München (dpa) - Oliver Kahn patzte schon wieder, doch Bayern Münchens Entdeckung der Hinrunde rettete dem Rekordchampion die 14. Herbstmeisterschaft und die gute Stimmung bei der Weihnachtsfeier.

Mit seinem fünften Tor im sechsten Spiel bescherte Super-Joker Paolo Guerrero den Bayern beim 2:2 (0:1) gegen einen bärenstarken VfB Stuttgart einen überaus glücklichen «Last-Minute-Zähler», der dank unverhoffter Freiburger Schützenhilfe gegen Schalke das Überwintern auf Platz eins ermöglichte. «An Effektivität ist Paolo von keinem anderen zu übertreffen», lobte Felix Magath den 20-jährigen Peruaner.

Auch wenn Magath nach dem dramatischen Happy End der Hinrunde seiner ersten Herbstmeisterschaft als Trainer keine besondere Bedeutung beimessen wollte, sind die Bayern statistisch gesehen zu 84,6 Prozent Meister. Denn in 11 der vorangegangenen 13 Fälle stand der 18-malige Titelträger auch am Saisonende oben; nur Borussia Mönchengladbach (1971) und Werder Bremen (1993) fingen die Bayern noch ab. Darum sieht Manager Uli Hoeneß seinen Club psychologisch in der besten Ausgangsposition: «Es ist ein Riesenvorteil, die Nummer eins zu sein.
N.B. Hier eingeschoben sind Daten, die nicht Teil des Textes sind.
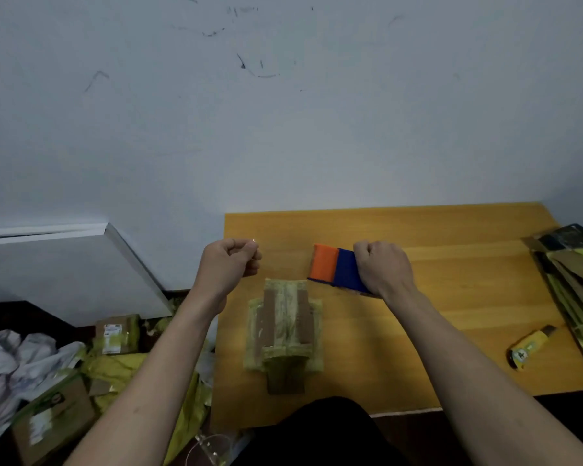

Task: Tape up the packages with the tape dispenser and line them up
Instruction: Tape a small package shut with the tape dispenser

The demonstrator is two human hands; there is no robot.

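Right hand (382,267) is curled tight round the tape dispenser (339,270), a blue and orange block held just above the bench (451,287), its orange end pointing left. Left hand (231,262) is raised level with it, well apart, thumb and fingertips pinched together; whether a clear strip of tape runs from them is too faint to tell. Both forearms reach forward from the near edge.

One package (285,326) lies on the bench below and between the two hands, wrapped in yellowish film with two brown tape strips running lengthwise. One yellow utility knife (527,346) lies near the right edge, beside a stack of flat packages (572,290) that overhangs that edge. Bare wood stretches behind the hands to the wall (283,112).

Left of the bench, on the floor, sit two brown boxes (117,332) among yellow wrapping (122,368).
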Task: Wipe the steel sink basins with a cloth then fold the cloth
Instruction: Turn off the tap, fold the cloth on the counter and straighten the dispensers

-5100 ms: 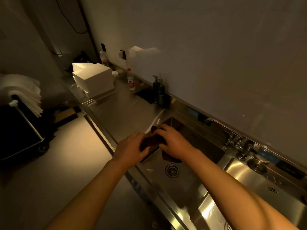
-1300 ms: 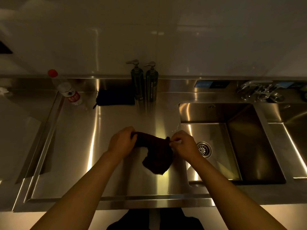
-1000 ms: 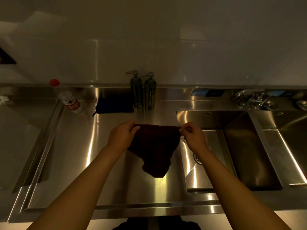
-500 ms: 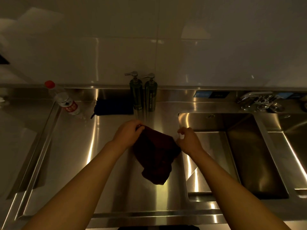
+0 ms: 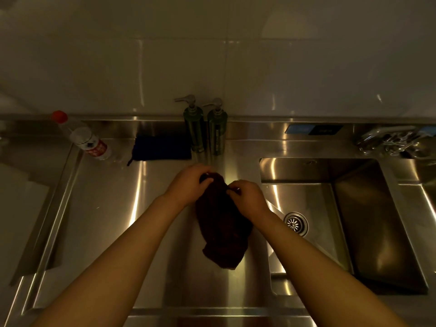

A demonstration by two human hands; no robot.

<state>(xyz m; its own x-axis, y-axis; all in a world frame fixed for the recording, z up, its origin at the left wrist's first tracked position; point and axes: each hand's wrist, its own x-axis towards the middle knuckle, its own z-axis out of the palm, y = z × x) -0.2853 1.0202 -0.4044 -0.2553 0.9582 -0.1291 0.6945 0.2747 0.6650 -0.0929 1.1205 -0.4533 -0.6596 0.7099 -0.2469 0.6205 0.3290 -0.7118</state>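
Both hands (image 5: 188, 182) (image 5: 247, 197) pinch dark crumpled cloth (image 5: 221, 223) above steel counter (image 5: 106, 208).

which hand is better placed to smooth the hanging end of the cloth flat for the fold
Probably the right. The right hand pinches the dark cloth lower down, nearer the hanging end, while the left hand grips the top corner and can anchor it over the counter.

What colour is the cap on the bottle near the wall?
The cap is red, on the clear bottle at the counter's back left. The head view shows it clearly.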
Es kostet Kraft, immer hinterherzuhecheln.»

Das Hinrunden-Finale war typisch für die Dusel-Bayern: Wie beim Titelgewinn 2001 verdrängten sie die Schalker wieder fast in letzter Sekunde vom ersten Platz. Obwohl die sogar laut Hoeneß «meisterlich» aufspielenden Stuttgarter vor 63 000 Zuschauern im Olympiastadion ohne Kapitän Zvonimir Soldo, aber mit einem neuen Spielsystem nach Toren von Silvio Meißner (29.) und Kevin Kuranyi (65.) bereits wie der sichere Sieger aussahen, jubelte am Ende der Rekordmeister.
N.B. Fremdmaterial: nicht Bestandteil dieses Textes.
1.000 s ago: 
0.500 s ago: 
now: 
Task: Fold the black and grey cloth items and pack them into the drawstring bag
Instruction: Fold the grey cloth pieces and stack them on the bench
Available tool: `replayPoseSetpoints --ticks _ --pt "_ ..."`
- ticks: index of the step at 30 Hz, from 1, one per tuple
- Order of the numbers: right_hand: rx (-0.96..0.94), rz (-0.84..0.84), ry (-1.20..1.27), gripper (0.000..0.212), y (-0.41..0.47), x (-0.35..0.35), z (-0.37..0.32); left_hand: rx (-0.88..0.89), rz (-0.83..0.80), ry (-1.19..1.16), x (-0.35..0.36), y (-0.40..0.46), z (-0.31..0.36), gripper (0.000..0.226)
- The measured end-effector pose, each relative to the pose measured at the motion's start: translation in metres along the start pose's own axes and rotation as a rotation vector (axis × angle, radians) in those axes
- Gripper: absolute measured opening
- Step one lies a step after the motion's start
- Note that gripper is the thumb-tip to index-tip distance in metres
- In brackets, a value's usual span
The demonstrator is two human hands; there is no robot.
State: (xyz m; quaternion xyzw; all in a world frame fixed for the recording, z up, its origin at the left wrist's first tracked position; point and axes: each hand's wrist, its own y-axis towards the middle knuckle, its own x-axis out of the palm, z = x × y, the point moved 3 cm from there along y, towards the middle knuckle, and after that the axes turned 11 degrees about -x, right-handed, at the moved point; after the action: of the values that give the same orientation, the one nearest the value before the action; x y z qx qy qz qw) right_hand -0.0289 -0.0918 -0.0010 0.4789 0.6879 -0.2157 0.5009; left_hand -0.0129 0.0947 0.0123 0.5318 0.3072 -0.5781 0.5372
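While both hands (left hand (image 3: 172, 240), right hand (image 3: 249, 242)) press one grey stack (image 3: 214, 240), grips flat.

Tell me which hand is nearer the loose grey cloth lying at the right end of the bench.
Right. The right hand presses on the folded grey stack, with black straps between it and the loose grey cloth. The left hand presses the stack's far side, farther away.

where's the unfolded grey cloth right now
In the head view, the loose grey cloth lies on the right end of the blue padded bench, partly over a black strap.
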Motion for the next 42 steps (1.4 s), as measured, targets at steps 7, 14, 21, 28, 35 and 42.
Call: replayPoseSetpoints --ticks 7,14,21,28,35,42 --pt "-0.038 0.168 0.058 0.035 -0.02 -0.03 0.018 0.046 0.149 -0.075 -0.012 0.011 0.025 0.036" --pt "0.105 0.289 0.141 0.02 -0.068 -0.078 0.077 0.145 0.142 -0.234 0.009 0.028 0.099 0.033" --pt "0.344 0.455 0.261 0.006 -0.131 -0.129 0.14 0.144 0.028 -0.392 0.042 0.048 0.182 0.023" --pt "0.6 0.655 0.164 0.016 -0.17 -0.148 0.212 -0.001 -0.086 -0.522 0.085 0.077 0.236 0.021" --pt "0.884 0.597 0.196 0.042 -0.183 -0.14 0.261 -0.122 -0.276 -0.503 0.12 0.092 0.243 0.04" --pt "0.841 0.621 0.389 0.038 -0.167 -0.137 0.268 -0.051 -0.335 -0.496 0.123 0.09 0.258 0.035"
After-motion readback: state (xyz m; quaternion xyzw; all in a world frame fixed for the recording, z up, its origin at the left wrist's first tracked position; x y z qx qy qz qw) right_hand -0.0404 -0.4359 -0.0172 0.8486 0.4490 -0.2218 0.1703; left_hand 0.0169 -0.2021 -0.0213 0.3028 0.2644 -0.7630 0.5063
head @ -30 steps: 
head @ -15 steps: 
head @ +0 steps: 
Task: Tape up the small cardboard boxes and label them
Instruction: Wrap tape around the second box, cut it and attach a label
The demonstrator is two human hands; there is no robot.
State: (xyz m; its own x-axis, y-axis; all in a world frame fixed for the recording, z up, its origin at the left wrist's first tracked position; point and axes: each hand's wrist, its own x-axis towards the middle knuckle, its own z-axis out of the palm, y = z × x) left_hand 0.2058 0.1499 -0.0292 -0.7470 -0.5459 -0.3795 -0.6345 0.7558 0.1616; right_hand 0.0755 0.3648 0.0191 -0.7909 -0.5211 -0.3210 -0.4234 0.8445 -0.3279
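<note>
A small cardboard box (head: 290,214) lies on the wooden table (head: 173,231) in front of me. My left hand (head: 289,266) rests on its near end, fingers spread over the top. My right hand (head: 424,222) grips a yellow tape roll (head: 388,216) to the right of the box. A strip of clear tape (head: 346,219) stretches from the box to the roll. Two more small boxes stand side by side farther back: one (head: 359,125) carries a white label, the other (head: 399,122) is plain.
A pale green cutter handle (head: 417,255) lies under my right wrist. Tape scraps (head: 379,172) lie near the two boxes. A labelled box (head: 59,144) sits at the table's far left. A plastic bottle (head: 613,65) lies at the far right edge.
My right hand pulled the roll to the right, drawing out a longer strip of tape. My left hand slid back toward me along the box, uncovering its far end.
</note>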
Claudio Pizarro (67.) leitete die erfolgreiche Aufholjagd ein, sein junger Landsmann Guerrero vollendete sie. Nach Ansicht von Karl- Heinz Rummenigge war das nicht nur Glück, sondern auch ein Verdienst der Trainingsarbeit von Magath. «Die Mannschaft ist körperlich in der Lage, ein Spiel noch zu biegen. Das war oft in der Vergangenheit nicht der Fall», betonte der Bayern-Chef.

Michael Ballack hatte in den hektischen Schlussminuten sogar noch Kraft für eine Auseinandersetzung mit Nationalmannschafts-Kollege Kuranyi, der seinem Kapitän sogar selbstbewusst an den Kragen ging. «Kevin ist ein junger Spieler und sollte sich zurückhalten. Es steht ihm nicht zu, einem anderen Spieler an die Gurgel zu gehen», schimpfte Ballack. Beide sahen «Gelb», weshalb Ballack am 21. Januar 2005 beim Rückrundenstart gegen den Hamburger SV gesperrt ist.

Beim Großangriff auf drei Titel könnte aber ausgerechnet Kahn zum Bayern-Risiko werden. Beim achten Saisontor von Kuranyi lieferte der Nationaltorhüter die «Vorlage», als er einen Schuss von Cacau von der Brust abprallen ließ. Kahn suchte wie schon nach seinem Patzer in der Champions League beim 0:1 gegen Juventus Turin wortlos das Weite. Dafür überraschte Magath mit der Auskunft, sein Kapitän habe den Patzer «ganz ruhig und gelassen» hingenommen. Während «Oldie» Kahn schwächelt, trumpft Youngster Guerrero auf: 172 Bundesliga-Minuten benötigte er für seine fünf Treffer - im Schnitt schlägt er alle 34 Minuten zu: «Das Tor war sehr wichtig. Ich stand genau richtig.»

Alles richtig gemacht hatten lange Zeit auch der VfB und Trainer Matthias Sammer. Seine Taktik, nach dem Ausfall von Soldo und Fernando Meira in der Abwehr eine Dreierkette aufzubieten und das Mittelfeld personell zu verstärken, erwies sich als kluger Schachzug. «Wir haben das System geändert. Die Mannschaft hat das gut gemacht. Wenn wir gewonnen hätten, wäre es super gewesen», meinte Sammer.

Anders als einen Monat zuvor beim desaströsen 0:3 im DFB-Pokal, ging sein Team vor dem letzten UEFA-Cup-Gruppenspiel am Mittwoch gegen Dinamo Zagreb sehr aggressiv und zielstrebig zur Sache. Knackpunkt für die zwei verlorenen Punkte war für Sammer die verletzungsbedingte Auswechslung des starken Alexander Hleb nach einem Foul von Owen Hargreaves, das seiner Ansicht nach «dunkelgelb bis hellrot» war (77.). Die Bayern-Jagd will der VfB-Coach aber nach der Winterpause fortsetzen: «Es ist nicht so weit nach ganz oben.»